To understand the "empty" nature of all truths one should realize, according to Chi-tsang, that "the refutation of erroneous views is the illumination of right view." The so-called refutation of erroneous views, in a philosophical context, is a declaration that all metaphysical views are erroneous and ought to be rejected. To assert that all theories are erroneous views neither entails nor implies that one has to have any "view". For the Maadhyamikas the refutation of erroneous views and the illumination of right views are not two separate things or acts but the same. A right view is not a view in itself; rather, it is the absence of views. If a right view is held in place of an erroneous one, the right view itself would become one-sided and would require refutation. The point the Maadhyamikas want to accentuate, expressed in contemporary terms, is that one should refute all metaphysical views, and to do so does not require the presentation of another metaphysical view, but simply forgetting or ignoring all metaphysics.
Like "emptiness," the words such as "right" and "wrong" or "erroneous" are really empty terms without reference to any definite entities or things. The so-called right view is actually as empty as the wrong view. It is cited as right "only when there is neither affirmation nor negation." If possible, one should not use the term. But:
We are forced to use the word 'right' (chiang ming cheng) in order to put an end to wrong. Once wrong has been ended, then neither does right remain. Therefore the mind is attached to nothing.
To obtain ultimate enlightenment, one has to go beyond "right" and "wrong," or "true" and "false," and see the empty nature of all things. To realize this is praj~naa (true wisdom).

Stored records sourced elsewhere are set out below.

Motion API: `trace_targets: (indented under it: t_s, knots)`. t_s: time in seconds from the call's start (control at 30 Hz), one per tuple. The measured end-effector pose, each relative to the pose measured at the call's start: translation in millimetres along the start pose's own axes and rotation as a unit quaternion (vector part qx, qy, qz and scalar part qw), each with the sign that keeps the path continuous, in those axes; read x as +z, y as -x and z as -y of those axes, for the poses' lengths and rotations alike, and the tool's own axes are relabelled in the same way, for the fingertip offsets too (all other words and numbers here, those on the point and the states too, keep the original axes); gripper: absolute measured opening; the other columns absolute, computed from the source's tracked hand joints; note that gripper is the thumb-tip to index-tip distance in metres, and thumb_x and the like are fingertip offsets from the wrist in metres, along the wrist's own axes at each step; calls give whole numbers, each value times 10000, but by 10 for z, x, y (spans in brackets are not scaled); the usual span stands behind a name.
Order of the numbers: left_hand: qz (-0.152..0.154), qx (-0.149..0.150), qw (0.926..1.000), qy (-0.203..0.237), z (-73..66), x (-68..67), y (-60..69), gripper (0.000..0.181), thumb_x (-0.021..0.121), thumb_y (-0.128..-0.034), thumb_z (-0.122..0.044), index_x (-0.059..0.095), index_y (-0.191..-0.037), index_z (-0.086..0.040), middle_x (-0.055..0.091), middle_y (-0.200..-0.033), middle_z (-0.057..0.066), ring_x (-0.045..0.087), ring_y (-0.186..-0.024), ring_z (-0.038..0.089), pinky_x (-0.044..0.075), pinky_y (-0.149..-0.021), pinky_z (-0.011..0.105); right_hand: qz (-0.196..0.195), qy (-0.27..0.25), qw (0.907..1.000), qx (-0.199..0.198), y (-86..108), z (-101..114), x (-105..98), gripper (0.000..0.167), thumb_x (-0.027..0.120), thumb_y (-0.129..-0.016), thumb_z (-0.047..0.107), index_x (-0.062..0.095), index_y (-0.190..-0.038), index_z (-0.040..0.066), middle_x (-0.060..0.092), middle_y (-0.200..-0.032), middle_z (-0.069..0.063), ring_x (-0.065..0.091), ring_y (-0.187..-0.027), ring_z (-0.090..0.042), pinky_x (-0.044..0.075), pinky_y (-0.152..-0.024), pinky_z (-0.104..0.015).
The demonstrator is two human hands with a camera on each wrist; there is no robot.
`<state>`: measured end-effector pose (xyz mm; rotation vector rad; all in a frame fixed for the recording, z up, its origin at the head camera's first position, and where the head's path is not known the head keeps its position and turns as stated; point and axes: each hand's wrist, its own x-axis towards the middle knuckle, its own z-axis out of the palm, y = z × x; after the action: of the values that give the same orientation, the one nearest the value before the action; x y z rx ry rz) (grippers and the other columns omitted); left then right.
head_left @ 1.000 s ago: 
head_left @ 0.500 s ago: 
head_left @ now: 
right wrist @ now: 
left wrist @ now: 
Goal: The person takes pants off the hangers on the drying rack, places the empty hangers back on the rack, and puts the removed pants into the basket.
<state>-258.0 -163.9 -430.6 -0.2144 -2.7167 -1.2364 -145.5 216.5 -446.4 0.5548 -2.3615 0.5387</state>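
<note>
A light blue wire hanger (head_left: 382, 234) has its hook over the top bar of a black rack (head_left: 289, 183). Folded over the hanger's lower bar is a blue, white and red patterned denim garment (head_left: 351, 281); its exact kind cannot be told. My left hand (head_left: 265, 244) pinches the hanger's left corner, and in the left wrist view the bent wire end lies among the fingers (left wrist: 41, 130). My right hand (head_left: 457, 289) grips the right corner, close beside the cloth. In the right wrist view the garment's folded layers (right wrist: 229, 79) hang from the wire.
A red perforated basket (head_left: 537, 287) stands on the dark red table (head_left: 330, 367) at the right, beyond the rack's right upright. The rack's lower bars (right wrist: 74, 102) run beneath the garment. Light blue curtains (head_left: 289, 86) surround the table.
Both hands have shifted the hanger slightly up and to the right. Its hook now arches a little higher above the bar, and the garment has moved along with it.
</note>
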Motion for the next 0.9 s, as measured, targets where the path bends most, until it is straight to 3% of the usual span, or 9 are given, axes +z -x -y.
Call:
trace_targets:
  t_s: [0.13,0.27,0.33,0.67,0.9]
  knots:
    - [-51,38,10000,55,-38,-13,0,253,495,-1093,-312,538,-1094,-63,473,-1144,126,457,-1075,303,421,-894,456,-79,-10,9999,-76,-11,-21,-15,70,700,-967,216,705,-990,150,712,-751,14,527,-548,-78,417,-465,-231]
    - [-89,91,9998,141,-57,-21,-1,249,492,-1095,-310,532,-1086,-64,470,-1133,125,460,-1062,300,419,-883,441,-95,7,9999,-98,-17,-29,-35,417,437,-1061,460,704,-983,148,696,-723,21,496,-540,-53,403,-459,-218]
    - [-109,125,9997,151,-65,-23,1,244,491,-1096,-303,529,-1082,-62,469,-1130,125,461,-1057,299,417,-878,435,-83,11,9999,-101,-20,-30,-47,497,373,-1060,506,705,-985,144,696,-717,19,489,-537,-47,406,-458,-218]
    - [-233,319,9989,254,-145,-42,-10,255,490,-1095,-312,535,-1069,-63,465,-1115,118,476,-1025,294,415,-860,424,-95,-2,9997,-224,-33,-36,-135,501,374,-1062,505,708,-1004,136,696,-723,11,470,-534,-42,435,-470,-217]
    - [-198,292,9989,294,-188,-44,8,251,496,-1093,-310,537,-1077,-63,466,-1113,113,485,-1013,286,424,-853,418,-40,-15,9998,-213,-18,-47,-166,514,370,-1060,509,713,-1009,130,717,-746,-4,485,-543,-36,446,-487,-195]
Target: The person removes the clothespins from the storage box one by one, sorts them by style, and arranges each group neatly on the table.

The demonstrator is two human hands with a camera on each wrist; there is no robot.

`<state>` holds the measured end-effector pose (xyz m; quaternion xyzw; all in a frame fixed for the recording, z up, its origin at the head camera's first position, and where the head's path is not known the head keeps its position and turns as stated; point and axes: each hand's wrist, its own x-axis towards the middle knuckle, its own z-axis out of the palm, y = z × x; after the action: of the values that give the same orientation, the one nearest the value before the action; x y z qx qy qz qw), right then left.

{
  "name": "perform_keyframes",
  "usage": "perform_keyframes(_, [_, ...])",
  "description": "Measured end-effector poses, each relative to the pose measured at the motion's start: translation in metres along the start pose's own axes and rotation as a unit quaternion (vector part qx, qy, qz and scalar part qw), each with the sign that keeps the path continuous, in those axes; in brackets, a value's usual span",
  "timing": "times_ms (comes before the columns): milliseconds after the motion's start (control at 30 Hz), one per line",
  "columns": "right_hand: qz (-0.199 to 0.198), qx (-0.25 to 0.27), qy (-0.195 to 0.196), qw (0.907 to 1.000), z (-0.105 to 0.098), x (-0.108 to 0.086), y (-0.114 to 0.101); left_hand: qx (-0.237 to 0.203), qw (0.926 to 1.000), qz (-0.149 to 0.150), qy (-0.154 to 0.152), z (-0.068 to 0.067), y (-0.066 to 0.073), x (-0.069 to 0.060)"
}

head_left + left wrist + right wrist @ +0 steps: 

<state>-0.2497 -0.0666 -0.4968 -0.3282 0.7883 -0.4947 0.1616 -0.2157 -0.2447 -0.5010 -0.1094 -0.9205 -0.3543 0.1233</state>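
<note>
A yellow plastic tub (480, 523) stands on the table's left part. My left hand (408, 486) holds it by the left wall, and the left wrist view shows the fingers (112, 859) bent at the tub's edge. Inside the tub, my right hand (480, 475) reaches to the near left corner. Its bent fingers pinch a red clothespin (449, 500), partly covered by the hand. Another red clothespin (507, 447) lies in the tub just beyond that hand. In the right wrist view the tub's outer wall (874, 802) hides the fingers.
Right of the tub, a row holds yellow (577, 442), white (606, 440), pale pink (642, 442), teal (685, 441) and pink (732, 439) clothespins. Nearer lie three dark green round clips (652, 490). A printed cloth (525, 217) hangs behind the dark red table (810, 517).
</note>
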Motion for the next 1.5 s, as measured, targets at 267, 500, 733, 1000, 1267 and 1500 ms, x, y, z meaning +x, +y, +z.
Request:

To use a mundane example, when you're sick, you might need medicine to feel better. But once your fever is gone, or your cough, or whatever, you should stop using the medicine you were using for relief, right? Once you are no longer sick, you no longer need that medicine! The Buddha's teachings were intended to help us learn how to think and perceive accurately, so that we would then be prepared to step out into the world independently. Just like any decent education. What would we think of a person who insisted that he should remain in high school for his entire life?
Best wishes for your journey - it will be exciting! Namaste.